| TASK DESCRIPTION |
Keep each line of the material that includes "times", and leave out the rest.

| DATASET CONTENT |
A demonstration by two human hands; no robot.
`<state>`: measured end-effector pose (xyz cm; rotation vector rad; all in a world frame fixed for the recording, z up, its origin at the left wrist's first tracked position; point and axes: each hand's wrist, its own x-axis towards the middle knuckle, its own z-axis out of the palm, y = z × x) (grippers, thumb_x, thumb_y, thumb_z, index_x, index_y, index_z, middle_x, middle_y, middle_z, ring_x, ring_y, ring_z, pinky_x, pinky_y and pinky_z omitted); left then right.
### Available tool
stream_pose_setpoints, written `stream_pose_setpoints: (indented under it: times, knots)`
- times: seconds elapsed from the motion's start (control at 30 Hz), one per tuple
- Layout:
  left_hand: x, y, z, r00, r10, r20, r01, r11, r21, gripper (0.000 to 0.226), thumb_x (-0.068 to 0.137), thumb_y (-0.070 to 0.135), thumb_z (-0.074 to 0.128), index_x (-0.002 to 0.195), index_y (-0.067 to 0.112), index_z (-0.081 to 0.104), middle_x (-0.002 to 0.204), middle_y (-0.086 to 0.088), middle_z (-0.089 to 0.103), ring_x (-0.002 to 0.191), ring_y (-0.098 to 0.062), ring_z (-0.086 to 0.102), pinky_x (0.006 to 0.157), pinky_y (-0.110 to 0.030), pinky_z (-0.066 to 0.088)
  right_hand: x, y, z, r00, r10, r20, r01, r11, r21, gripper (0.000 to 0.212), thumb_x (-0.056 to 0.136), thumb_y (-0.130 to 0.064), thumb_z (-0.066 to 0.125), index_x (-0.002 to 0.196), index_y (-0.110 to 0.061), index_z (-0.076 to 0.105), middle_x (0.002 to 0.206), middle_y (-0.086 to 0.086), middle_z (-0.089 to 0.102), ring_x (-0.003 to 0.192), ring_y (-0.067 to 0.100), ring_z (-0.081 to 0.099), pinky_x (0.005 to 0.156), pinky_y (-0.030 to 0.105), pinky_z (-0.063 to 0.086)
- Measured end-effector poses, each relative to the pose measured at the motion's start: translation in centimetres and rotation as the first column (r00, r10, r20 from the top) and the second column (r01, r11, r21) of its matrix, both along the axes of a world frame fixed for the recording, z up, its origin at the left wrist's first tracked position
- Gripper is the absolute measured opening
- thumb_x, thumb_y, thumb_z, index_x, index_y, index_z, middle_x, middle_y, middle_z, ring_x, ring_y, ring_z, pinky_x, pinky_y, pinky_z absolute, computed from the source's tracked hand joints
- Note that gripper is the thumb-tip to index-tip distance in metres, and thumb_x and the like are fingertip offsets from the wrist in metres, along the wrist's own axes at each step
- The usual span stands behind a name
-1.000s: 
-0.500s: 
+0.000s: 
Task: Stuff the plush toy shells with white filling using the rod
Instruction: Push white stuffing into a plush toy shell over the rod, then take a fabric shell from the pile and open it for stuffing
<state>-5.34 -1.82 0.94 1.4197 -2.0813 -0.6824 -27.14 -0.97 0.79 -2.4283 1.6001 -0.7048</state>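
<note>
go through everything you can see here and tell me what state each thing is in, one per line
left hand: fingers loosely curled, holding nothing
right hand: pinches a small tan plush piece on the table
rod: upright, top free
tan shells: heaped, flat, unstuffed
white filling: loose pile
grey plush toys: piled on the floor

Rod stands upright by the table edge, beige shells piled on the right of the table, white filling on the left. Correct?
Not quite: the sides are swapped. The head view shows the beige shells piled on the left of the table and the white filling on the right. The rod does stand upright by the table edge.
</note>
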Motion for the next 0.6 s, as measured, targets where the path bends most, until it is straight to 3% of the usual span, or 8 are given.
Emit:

| ANSWER SECTION |
stream_pose_setpoints, written `stream_pose_setpoints: (indented under it: times, knots)`
- times: seconds elapsed from the motion's start (control at 30 Hz), one per tuple

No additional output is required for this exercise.